Electrochemical and Real-Time Monitoring

Electrochemical techniques offer rapid,quantitative insights into the kinetic mechanisms of metal dissolution.

  • Electrochemical Impedance Spectroscopy (EIS):
    A non-destructive corrosion test that measures passive film resistance and coating degradation over time.
  • Linear Polarization Resistance (LPR):
    This real-time corrosion test provides instantaneous corrosion rate measurements in chemical processing loops.
  • Cyclic Potentiodynamic Polarization:
    Standardized under ASTM G61,it maps the pitting potential and protection potential of high-alloy materials.

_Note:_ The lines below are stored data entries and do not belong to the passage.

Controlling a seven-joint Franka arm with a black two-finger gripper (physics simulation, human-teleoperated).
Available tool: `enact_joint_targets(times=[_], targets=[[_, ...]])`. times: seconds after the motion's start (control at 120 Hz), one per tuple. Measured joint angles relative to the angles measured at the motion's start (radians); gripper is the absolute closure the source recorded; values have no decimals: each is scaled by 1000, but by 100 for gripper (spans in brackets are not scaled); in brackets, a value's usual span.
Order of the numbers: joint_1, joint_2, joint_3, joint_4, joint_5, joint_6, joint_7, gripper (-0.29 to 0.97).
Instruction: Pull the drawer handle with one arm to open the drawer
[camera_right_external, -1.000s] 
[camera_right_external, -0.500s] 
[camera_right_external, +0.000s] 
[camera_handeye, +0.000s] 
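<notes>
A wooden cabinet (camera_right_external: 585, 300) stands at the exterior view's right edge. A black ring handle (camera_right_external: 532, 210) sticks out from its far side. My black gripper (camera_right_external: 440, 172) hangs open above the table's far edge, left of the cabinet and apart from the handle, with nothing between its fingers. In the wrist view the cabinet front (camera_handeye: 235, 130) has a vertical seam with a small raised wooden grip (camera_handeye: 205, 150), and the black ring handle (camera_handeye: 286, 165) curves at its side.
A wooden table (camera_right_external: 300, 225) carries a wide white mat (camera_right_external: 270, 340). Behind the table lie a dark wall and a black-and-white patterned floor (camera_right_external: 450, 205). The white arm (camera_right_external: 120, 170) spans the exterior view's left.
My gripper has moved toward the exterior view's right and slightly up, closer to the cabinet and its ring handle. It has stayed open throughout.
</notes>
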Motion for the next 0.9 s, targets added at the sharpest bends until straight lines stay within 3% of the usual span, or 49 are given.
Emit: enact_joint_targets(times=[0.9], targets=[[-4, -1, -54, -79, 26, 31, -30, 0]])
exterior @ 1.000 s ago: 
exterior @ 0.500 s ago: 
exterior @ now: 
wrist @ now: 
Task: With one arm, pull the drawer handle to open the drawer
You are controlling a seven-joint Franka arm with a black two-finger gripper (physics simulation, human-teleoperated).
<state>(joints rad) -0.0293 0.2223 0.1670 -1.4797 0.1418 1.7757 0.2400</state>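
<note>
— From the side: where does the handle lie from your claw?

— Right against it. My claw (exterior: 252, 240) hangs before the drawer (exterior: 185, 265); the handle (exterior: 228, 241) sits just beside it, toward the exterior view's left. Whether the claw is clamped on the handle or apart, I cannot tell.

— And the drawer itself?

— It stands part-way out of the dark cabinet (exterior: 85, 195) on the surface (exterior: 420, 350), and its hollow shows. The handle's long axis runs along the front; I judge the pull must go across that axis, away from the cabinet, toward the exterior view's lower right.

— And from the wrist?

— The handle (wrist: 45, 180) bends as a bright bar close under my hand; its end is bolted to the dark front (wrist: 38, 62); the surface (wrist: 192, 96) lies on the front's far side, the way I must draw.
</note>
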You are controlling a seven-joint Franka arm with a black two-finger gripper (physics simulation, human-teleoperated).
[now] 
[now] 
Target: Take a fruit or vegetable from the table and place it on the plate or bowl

Atmospheric and Environmental Simulation

Outdoor infrastructure and marine components require long-term exposure profiles.

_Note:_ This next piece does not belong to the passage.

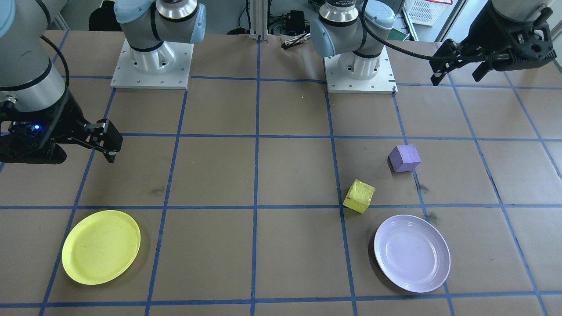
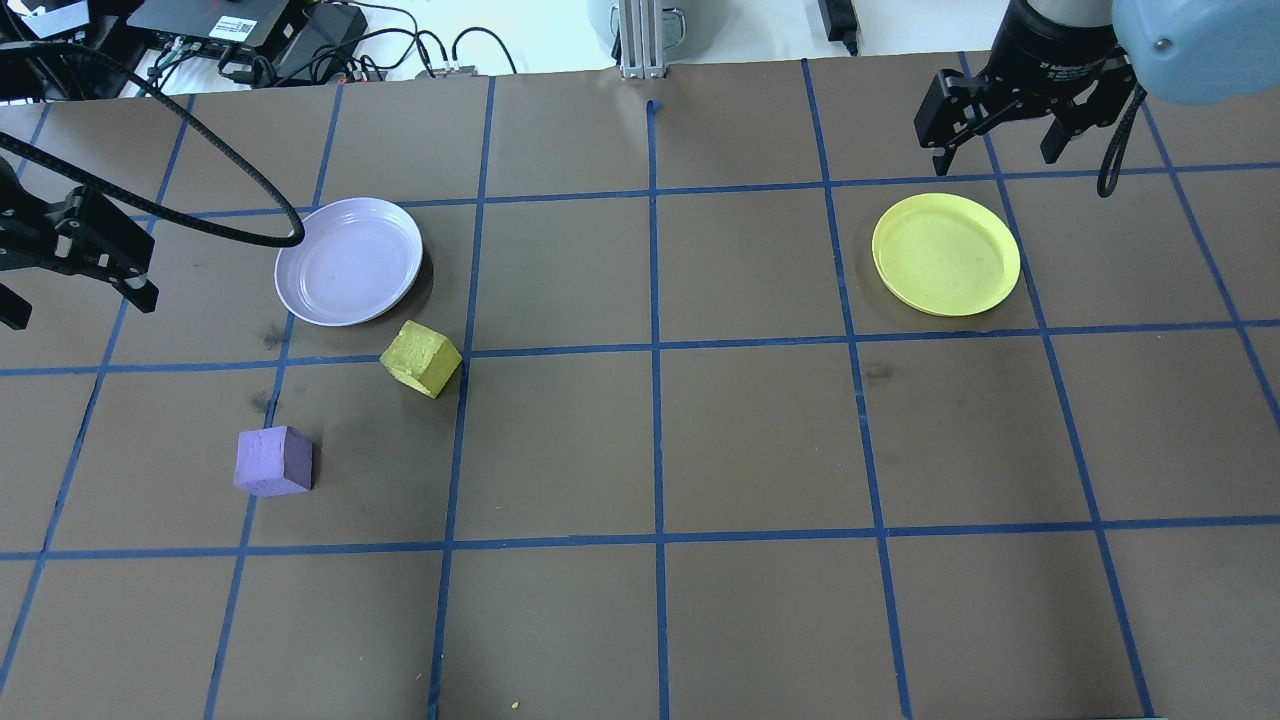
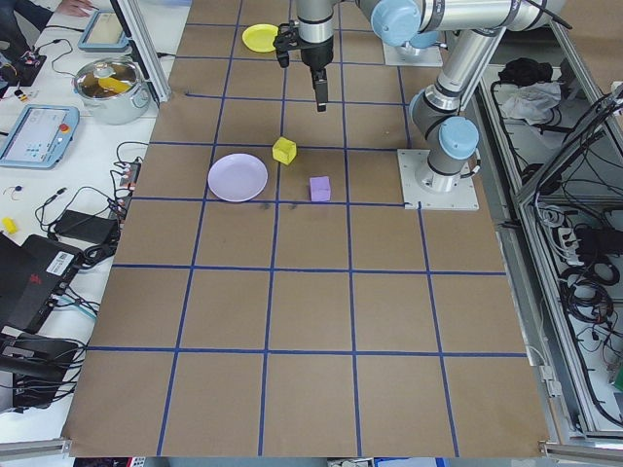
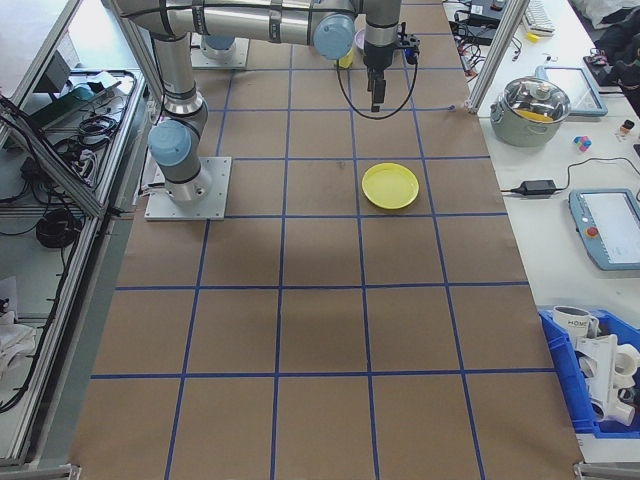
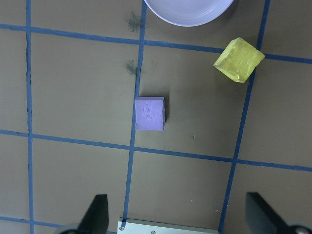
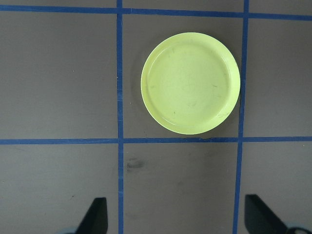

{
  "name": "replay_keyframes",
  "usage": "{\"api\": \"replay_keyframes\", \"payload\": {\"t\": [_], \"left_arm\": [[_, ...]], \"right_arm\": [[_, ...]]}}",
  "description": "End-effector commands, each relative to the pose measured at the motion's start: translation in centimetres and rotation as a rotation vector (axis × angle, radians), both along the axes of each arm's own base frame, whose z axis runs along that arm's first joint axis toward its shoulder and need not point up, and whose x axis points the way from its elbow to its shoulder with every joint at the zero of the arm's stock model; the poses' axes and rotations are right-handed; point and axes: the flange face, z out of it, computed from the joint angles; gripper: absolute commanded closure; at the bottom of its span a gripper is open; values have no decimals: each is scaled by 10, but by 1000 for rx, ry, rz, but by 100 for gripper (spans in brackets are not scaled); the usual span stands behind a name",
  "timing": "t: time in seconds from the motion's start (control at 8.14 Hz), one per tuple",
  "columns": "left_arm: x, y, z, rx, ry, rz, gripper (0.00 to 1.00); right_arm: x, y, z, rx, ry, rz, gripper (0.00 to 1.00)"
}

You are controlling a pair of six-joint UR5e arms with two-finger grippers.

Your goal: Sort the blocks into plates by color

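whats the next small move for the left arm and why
Probably lower the open left pincer toward the small purple foam cube. Both plates are empty, both cubes lie on the table, and the purple one sits nearest below that pincer, close to the pale lavender round plate.

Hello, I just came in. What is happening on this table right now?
Two robot arms are set to sort blocks by color, but nothing is being handled yet. The purple block and the yellow block both lie on the table beside the lavender plate, on the robot's left side. The yellow plate sits alone on the right side. Both plates hold nothing. The left hand and the right hand hover open, holding nothing.
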Motion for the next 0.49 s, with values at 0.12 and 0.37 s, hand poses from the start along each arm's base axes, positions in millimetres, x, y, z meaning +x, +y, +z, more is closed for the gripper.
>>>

  • Salt Spray (Fog) Testing:
    Governed by ASTM B117,this classic corrosion test introduces a continuous 5% NaCl salt fog to evaluate atmospheric resistance.
  • Cyclic Corrosion Testing (CCT):
    A more realistic chamber test that alternates between wet salt fog,dry cycles,and high humidity.

What is PREN,and how does it relate to physical corrosion testing?

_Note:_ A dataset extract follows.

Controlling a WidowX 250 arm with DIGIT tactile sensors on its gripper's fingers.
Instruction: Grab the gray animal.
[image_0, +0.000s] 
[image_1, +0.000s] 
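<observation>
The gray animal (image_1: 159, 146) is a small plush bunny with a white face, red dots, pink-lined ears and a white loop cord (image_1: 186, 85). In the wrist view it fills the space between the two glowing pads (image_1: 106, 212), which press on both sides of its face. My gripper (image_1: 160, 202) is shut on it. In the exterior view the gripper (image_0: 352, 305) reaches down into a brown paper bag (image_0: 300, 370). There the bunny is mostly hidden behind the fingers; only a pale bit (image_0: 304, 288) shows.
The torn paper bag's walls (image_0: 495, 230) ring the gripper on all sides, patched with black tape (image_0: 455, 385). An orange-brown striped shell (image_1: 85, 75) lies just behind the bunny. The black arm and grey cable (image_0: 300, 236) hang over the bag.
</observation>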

The Pitting Resistance Equivalent Number (PREN) is a theoretical mathematical formula used to rank the localized pitting resistance of alloys based purely on their chemical composition.
PREN = % Cr + 3.3(% Mo + 0.5% W) + 16(% N).
While a higher PREN indicates a more inherently resistant material,it cannot account for manufacturing defects,surface contamination,or welds.Physical testing methods like ASTM G48 or ASTM G150 are performed to verify that the material actually achieves the expected Critical Pitting Temperature (CPT) in real-world conditions.

What is the purpose of “cyclic” vs. “isothermal” oxidation testing?

Isothermal testing involves maintaining the material at a constant high temperature to evaluate the stable growth rate of the protective oxide scale.

In a cyclic test,the alloy is repeatedly heated and then rapidly cooled to room temperature. This thermal cycling generates significant mechanical stress due to the difference in thermal expansion coefficients between the metal and its oxide layer. The test is designed to determine whether the protective oxide layer will peel off,leading to rapid degradation of the exposed metal.

Can standard stainless steels pass NACE MR0175 / ISO 15156 testing?

Standard austenitic grades like 304 or 316 stainless steel have strict limitations under NACE MR0175 / ISO 15156 due to their vulnerability to chloride stress corrosion cracking in the presence of dissolved hydrogen sulfide and high temperatures.For severe sour environments, oil and gas operations must upgrade to materials with higher nickel and molybdenum content—such as duplex stainless steels or nickel-base superalloys.

Why is ASTM A262 Practice A called a “screening test”?

Practice A is called a “screening test” because it uses a quick,non-destructive electrolytic etch to rapidly identify materials that are clearly free from intergranular corrosion susceptibility, allowing them to pass without requiring long,expensive hot-acid or bend tests.
Because it is qualitative,it can only be used to accept material;it cannot be used to reject it.
If the sample fails Practice A,the material must then undergo a definitive,longer-duration evaluation.